You are not logged in.
I often run into the issue where some workflow I have takes up all of my system resources, either CPU or RAM, which makes the computer freeze/lag and become unusable. I can not even change to tty in those situations. The only thing that helps is magic sysrq or hardware reboot.
I am looking for a way to set it up so that this never happens.
First I have found this posts, which mentions some possible solutions and other interesting asides: https://forums.opensuse.org/t/how-to-ma … /168752/21
But it doesn't seem to mention a real solution for the underlying issue.
My searchfoo is probably crap, because I couldn't find much else online on this topic. If you have any additional links I can read up on, please share them with me.
My naive idea was to reserve some system resources for a list of apps somehow, so that they always have what they need.
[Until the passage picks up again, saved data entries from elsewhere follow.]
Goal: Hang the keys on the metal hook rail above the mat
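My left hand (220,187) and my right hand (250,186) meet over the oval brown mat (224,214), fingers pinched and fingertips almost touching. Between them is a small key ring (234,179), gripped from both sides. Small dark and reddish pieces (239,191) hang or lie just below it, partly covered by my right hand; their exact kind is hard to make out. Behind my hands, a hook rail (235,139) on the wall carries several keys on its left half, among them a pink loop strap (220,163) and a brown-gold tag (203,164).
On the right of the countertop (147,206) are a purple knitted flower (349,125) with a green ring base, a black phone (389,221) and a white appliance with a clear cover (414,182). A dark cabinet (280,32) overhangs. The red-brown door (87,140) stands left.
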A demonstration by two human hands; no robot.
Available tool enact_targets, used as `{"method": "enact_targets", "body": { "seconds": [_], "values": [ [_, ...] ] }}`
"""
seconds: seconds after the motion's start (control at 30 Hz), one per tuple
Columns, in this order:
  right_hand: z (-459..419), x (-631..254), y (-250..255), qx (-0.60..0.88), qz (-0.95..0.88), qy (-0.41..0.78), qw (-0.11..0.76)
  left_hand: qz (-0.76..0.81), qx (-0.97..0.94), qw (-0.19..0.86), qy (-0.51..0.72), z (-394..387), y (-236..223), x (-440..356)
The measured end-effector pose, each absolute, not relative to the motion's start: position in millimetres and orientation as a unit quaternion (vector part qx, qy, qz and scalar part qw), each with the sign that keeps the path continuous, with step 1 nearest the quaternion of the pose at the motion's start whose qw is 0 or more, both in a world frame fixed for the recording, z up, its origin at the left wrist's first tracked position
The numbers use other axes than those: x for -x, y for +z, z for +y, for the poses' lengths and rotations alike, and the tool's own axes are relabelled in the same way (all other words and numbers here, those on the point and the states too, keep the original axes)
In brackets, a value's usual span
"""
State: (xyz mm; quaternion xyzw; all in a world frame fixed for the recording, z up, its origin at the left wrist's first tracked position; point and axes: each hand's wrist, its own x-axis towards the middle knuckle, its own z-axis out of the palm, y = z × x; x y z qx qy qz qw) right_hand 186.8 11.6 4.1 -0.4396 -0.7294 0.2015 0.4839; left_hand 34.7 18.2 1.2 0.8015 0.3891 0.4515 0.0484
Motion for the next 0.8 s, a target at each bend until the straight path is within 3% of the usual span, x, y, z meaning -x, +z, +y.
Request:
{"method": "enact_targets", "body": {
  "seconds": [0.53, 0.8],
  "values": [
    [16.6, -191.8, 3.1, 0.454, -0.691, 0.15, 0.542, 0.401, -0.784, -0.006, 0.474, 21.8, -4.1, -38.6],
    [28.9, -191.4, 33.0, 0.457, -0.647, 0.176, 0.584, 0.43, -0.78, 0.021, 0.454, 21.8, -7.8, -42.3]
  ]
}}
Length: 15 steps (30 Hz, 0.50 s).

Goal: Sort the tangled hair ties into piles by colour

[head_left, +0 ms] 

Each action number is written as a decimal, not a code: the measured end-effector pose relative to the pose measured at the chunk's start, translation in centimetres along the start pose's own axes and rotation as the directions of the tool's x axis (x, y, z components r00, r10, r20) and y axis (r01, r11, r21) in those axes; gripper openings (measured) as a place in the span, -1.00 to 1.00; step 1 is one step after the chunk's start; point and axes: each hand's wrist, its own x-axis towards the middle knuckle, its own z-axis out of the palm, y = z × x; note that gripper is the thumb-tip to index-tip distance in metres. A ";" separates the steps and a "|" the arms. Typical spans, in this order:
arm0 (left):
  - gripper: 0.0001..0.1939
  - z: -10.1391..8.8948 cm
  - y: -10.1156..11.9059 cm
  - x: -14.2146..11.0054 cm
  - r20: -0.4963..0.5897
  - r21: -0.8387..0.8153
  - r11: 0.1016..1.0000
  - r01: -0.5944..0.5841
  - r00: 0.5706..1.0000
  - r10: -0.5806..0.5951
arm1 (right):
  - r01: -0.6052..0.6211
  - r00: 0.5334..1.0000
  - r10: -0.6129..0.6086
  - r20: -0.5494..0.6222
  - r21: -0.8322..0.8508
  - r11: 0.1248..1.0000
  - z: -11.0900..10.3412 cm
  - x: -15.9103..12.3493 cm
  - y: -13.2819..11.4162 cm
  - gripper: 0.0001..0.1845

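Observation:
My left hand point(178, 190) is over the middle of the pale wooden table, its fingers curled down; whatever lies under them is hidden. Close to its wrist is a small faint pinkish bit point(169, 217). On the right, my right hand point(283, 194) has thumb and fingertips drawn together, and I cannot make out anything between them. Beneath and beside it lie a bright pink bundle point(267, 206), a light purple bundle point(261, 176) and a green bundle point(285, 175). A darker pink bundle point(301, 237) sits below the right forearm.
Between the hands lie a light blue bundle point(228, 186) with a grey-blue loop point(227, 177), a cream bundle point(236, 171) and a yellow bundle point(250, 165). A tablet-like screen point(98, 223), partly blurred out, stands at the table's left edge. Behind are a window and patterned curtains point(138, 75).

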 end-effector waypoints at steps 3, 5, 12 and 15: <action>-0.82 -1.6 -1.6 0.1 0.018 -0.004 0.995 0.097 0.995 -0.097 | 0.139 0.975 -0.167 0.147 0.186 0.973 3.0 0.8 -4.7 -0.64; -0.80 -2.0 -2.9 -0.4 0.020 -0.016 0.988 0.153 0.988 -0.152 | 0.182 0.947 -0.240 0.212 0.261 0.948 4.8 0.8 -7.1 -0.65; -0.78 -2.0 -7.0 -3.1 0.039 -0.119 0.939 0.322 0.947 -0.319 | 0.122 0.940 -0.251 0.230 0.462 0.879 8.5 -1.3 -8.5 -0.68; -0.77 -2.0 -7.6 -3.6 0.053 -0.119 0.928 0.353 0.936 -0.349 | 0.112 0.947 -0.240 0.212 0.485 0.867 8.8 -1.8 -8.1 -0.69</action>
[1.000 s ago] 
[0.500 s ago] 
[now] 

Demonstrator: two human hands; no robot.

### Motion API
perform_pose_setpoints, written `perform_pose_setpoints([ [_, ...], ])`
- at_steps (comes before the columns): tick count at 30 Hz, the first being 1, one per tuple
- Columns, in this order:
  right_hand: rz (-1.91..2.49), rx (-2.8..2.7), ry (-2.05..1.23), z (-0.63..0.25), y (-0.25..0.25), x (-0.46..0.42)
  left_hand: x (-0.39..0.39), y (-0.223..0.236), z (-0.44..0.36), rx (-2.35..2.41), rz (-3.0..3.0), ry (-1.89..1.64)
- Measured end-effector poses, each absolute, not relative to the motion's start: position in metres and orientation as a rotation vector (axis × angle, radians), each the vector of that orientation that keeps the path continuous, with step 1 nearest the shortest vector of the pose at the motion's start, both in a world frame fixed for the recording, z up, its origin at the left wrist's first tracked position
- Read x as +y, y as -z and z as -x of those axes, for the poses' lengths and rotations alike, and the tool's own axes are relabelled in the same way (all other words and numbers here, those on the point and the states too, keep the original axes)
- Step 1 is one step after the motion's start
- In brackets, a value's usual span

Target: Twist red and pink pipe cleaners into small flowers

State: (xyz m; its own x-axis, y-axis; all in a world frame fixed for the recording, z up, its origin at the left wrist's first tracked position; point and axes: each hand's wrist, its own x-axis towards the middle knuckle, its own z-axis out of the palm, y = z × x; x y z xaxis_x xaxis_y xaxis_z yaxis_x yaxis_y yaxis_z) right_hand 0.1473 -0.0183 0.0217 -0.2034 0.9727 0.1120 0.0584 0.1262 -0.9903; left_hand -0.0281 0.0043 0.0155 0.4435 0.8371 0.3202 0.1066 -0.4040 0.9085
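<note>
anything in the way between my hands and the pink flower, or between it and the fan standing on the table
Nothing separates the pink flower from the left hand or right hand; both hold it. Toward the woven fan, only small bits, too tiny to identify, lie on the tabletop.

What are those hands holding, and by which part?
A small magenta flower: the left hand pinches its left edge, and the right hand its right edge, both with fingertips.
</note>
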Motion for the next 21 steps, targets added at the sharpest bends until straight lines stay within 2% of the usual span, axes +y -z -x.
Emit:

An example workflow in this scenario would look like this:
1. Some app freezes my system due to using up all the RAM
2. I tab out to desktop
3. I start Ksysguard from the start menu
4. I identify the full memory
5. I decide which app to kill/shutdown
This way I could continue working with minimal impact and without playing oom russian roulette, which could kill my current work in progress, potentially losing data.
As far as I understood cgroups can be used to achieve this, but it seems very hacky so far. I've read that apps are added to a cgroup through their PID, which means that they have to be already running. This approach doesn't seem to cover my example workflow, since Ksysguard wouldn't be in the cgroup and would have no resources left to be started. I could of course have ksysguard running all the time, but that is not foolproof since I could close it on accident at some point and later run into the same problem again.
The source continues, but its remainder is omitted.